Rei do Solo |

Uma democracia saudável é difícil de alcançar. Existe no equilíbrio entre um processo transparente, em que todos devem ter uma palavra a dizer, e a eficiência necessária de um sistema em que as decisões devem ser tomadas todos os dias. Este desafio é ainda maior quando enfrentamos problemas complexos onde as aparências enganam. É nestas situações que a saúde da democracia é testada. A questão da reclassificação do solo é uma delas.

A posição do governo sobre esta questão é que o aumento dos terrenos para construção reduzirá os preços da habitação. Não seria surpreendente se alguém que não entendesse a natureza dos solos e a história do planeamento do uso do solo municipal assumisse tal posição. À primeira vista, aumentar a oferta para baixar o preço de um bem faz sentido! Mas algumas coisas na vida não são intuitivas: uma garrafa cheia de água derrama mais rápido quando colocada na horizontal do que completamente de cabeça para baixo ou se uma panela com óleo pegar fogo, a última coisa que você deve fazer é jogar água no fogo; Estes são paradoxos contra-intuitivos e as democracias estão cheias deles. É por isso que a sociedade precisa de especialistas com dados e estudos de caso para ajudar a tomar decisões complexas. A pior coisa que você pode fazer em uma democracia é desprezá-los.
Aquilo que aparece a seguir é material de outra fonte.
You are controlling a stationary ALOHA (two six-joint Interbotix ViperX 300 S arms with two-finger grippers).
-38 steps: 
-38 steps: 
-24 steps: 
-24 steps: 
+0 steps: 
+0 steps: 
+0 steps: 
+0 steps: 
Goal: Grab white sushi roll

O que o governo fez, na pessoa do Ministro da Coesão Territorial, foi ter uma ideia intuitiva, mas não baseada em qualquer tipo de dados, evidências ou práticas de outros países, e persistiu nela apesar da frustração da grande maioria de pessoas. Ideias que profissionais da área tornaram públicas. Repito, a ideia de aumentar a disponibilidade do solo parece sensata. Mas discordam mais de 600 profissionais que estudam as realidades de Portugal e as práticas de planeamento territorial noutros países que assinaram uma carta aberta ao governo publicada por este jornal. Não será isto digno de reflexão do governo e de fornecimento de dados para fundamentar a sua posição? Ou dar um exemplo de país que implementou medidas semelhantes com bons resultados?

O governo não levantou esta questão porque a ideia não agradou a estas pessoas. Por três razões: i) Contrariamente às reivindicações do governo, são actualmente os municípios que definem os terrenos que podem ser urbanizados. Portanto, não, esta medida não dá aos municípios a “liberdade” declarada, que já estabeleceram na devida forma e nos seus planos municipais de ordenamento do território (basta ver o RJIGT 2015 ii) Portugal existe para ganhar Há uma); problema de habitação, mas não há problema de quantidade de habitação ou de espaço de construção. Em 2018, Portugal era o país europeu com mais habitações per capita, com 577 habitações por cada 1.000 habitantes, segundo um estudo amplamente divulgado pela OCDE. iii) Documentos como a Nova Agenda Urbana das Nações Unidas e a Nova Carta de Leipzig 2020 assinada por Portugal reflectem o objectivo de não aumentar o perímetro do solo urbano enquanto as reservas de terreno dentro da cidade não se esgotarem.

Em suma, o próprio RJIGT, o estudo da OCDE, documentos como a Nova Agenda Urbana e a Nova Carta de Leipzig contradizem esta mudança na lei. Que documentos, estudos ou exemplos existem do governo? Apenas boas intenções? Se assim for, este é apenas mais um exemplo da política fraca implementada por Portugal: em primeiro lugar, a narrativa é construída com base em algum tipo de “suposições” que fazem sentido à primeira vista, depois as provas apresentadas serão contraditas, rejeitadas, chamar de besteira política, ou dizer, como fez o SIC, “Não estou nem um pouco interessado em estatísticas”.

Por favor, prove que aqueles que se opõem ao governo estão errados, mas não os despreze pela saúde da democracia que deveriam defender. Apresentar dados válidos que comprovem que esta medida resolverá o problema habitacional sem comprometer a eficiência e a justiça territorial. Porque o ónus de justificar uma posição não deve recair sobre aqueles que se opõem a reformas substantivas da lei, mas sim sobre aqueles que propõem essas reformas. Uma narrativa visual do erro não é suficiente, são necessários dados. Já não vivemos numa época em que os reis são articulados por chamado divino, mas numa democracia onde as posições devem ser fundamentadas por evidências.